Journal of Dental Research, Vol 75, 1971-1978, Copyright © 1996 by International & American Associations for Dental Research Online Journals
An in vitro model of human dental pulp repair
H. Magloire, A. Joffre and F. Bleicher
Laboratoire du Developpement des Tissus Dentaires, Faculte d'Odontologie, Lyon, France.

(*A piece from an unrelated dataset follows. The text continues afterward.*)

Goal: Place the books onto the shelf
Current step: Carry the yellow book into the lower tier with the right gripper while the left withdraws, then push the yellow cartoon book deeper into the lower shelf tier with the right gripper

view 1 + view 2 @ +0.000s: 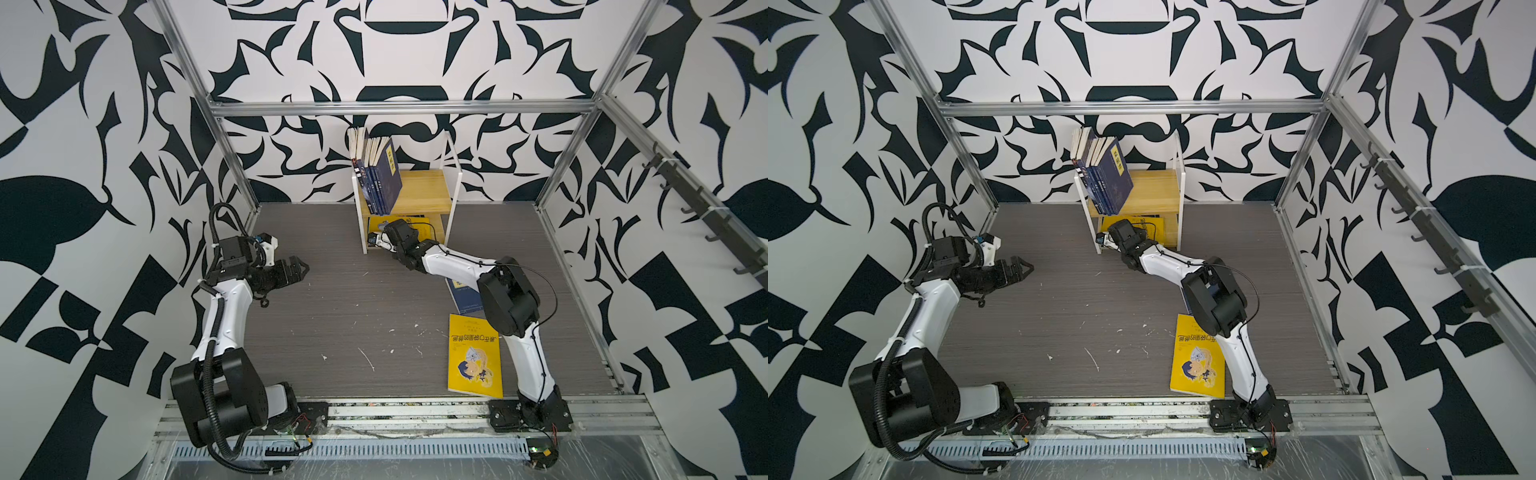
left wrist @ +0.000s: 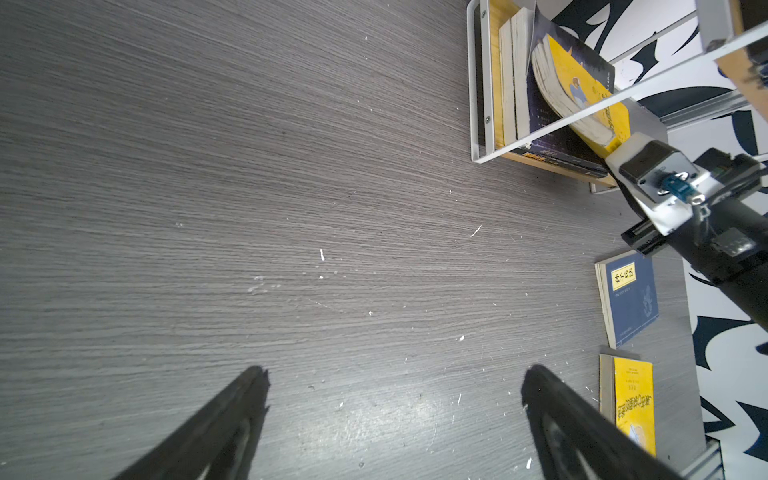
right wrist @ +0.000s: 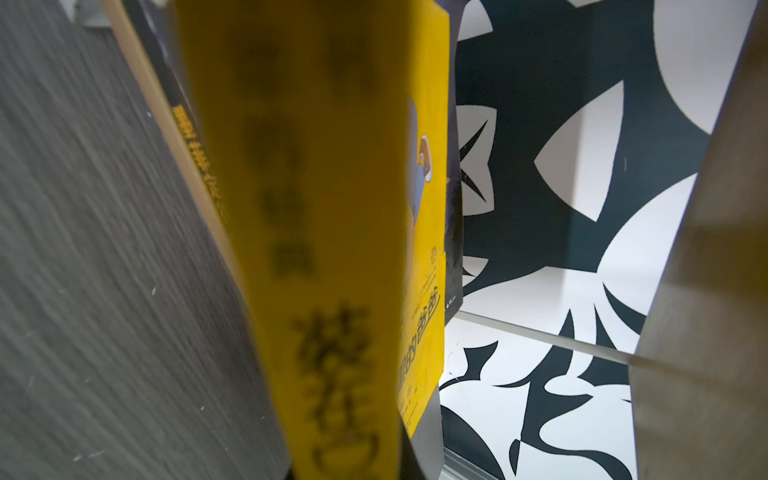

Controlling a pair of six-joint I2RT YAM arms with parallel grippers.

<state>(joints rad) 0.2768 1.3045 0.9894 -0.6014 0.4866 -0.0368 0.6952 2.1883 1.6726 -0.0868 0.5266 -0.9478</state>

Pulp tissue responds to dentin injury by laying down reactionary dentin
secreted by existing odontoblasts or reparative dentin elaborated by
odontoblast-like cells that differentiated from precursor cells in the
absence of inner dental epithelium and basement membrane. Furthermore,
growth factors or active dentin matrix components are fundamental signals
involved in odontoblast differentiation. In vitro, dental pulp cells
cultured under various conditions are able to express typical markers of
differentiation, but no culture system can re-create pulp response to
dentin drilling. This paper reports the behavior of thick slices from human
teeth drilled immediately after extraction and cultured from 3 days to 1
month. Results show that the damaged pulp beneath the cavity is able to
develop, in vitro, some typical aspects correlated to tissue healing,
evidenced by cell proliferation (BrdU-positive cells), neovascularization
(positive with antitype-IV collagen antibodies), and the presence of
functional (3H proline-positive) cuboidal cells close to the injured area.
After 30 days of culture, elongated spindle-shaped cells can be seen
aligned along the edges of the relevant dentin walls, whereas sound
functional odontoblasts are well-preserved beneath healthy areas. This
tissue recovery leads us to believe that such a culture model will be a
useful system for testing factors regulating pulp repair.